= What to do =
Every line of the material below should be copied exactly.

= Dataset excerpt =
▬▬▬▬▬▬

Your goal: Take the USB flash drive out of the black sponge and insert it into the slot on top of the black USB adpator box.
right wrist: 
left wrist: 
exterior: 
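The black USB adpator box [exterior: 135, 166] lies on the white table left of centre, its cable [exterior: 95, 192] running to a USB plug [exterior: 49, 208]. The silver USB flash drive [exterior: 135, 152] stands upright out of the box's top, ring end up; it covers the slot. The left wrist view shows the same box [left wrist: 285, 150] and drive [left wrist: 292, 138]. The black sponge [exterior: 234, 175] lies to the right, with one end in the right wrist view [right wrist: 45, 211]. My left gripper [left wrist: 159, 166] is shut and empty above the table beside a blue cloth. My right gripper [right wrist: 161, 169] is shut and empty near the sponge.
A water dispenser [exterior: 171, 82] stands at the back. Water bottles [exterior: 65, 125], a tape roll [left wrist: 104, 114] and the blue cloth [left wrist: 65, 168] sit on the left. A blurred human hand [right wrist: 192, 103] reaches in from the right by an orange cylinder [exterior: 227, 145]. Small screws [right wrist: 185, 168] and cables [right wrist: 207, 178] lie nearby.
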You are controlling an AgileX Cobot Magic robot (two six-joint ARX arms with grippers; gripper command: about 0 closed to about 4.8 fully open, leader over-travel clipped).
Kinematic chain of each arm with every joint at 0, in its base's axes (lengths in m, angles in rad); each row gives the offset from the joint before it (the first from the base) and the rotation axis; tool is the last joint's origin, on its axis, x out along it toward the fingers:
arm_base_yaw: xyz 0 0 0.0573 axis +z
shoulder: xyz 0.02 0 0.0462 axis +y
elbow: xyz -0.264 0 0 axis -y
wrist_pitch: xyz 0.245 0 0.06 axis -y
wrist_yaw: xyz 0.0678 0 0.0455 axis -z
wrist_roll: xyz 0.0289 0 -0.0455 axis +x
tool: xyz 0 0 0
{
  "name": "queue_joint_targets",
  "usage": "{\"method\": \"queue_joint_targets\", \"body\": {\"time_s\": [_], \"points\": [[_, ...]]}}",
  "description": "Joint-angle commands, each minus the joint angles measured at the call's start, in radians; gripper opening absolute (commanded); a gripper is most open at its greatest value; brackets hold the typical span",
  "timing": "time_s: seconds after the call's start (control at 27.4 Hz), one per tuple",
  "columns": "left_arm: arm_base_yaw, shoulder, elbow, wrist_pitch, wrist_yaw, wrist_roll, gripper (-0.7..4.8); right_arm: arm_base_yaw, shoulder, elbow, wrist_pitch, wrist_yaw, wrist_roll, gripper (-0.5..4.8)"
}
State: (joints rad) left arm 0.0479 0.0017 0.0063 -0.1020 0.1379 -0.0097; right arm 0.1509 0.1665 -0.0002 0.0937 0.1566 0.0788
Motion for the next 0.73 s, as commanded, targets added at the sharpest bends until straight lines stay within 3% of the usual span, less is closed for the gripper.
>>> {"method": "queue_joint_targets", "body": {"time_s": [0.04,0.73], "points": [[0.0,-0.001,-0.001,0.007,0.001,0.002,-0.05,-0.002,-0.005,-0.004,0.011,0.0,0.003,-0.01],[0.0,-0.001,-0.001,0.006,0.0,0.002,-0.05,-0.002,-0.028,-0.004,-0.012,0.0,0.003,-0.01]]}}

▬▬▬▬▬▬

= Task solution =
Your goal: Take the USB flash drive out of the black sponge and insert it into the slot on top of the black USB adpator box.
right wrist: 
left wrist: 
exterior: 
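The black USB adpator box [exterior: 135, 166] lies on the white table left of centre, its cable [exterior: 95, 192] running to a USB plug [exterior: 49, 208]. The silver USB flash drive [exterior: 135, 152] stands upright out of the box's top, ring end up; it covers the slot. The left wrist view shows the same box [left wrist: 285, 150] and drive [left wrist: 292, 138]. The black sponge [exterior: 234, 175] lies to the right, with one end in the right wrist view [right wrist: 45, 211]. My left gripper [left wrist: 159, 166] is shut and empty above the table beside a blue cloth. My right gripper [right wrist: 161, 169] is shut and empty near the sponge.
A water dispenser [exterior: 171, 82] stands at the back. Water bottles [exterior: 65, 125], a tape roll [left wrist: 104, 114] and the blue cloth [left wrist: 65, 168] sit on the left. A blurred human hand [right wrist: 192, 103] reaches in from the right by an orange cylinder [exterior: 227, 145]. Small screws [right wrist: 185, 168] and cables [right wrist: 207, 178] lie nearby.
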You are controlling an AgileX Cobot Magic robot (two six-joint ARX arms with grippers; gripper command: about 0 closed to about 4.8 fully open, leader over-travel clipped).
Kinematic chain of each arm with every joint at 0, in its base's axes (lengths in m, angles in rad); each row gives the offset from the joint before it (the first from the base) and the rotation axis; tool is the last joint's origin, on its axis, x out along it toward the fingers:
arm_base_yaw: xyz 0 0 0.0573 axis +z
shoulder: xyz 0.02 0 0.0462 axis +y
elbow: xyz -0.264 0 0 axis -y
wrist_pitch: xyz 0.245 0 0.06 axis -y
wrist_yaw: xyz 0.0678 0 0.0455 axis -z
wrist_roll: xyz 0.0289 0 -0.0455 axis +x
tool: xyz 0 0 0
{
  "name": "queue_joint_targets",
  "usage": "{\"method\": \"queue_joint_targets\", \"body\": {\"time_s\": [_], \"points\": [[_, ...]]}}",
  "description": "Joint-angle commands, each minus the joint angles measured at the call's start, in radians; gripper opening absolute (commanded); a gripper is most open at its greatest value; brackets hold the typical span",
  "timing": "time_s: seconds after the call's start (control at 27.4 Hz), one per tuple",
  "columns": "left_arm: arm_base_yaw, shoulder, elbow, wrist_pitch, wrist_yaw, wrist_roll, gripper (-0.7..4.8); right_arm: arm_base_yaw, shoulder, elbow, wrist_pitch, wrist_yaw, wrist_roll, gripper (-0.5..4.8)"
}
State: (joints rad) left arm 0.0479 0.0017 0.0063 -0.1020 0.1379 -0.0097; right arm 0.1509 0.1665 -0.0002 0.0937 0.1566 0.0788
Motion for the next 0.73 s, as commanded, targets added at the sharpest bends until straight lines stay within 3% of the usual span, less is closed for the gripper.
>>> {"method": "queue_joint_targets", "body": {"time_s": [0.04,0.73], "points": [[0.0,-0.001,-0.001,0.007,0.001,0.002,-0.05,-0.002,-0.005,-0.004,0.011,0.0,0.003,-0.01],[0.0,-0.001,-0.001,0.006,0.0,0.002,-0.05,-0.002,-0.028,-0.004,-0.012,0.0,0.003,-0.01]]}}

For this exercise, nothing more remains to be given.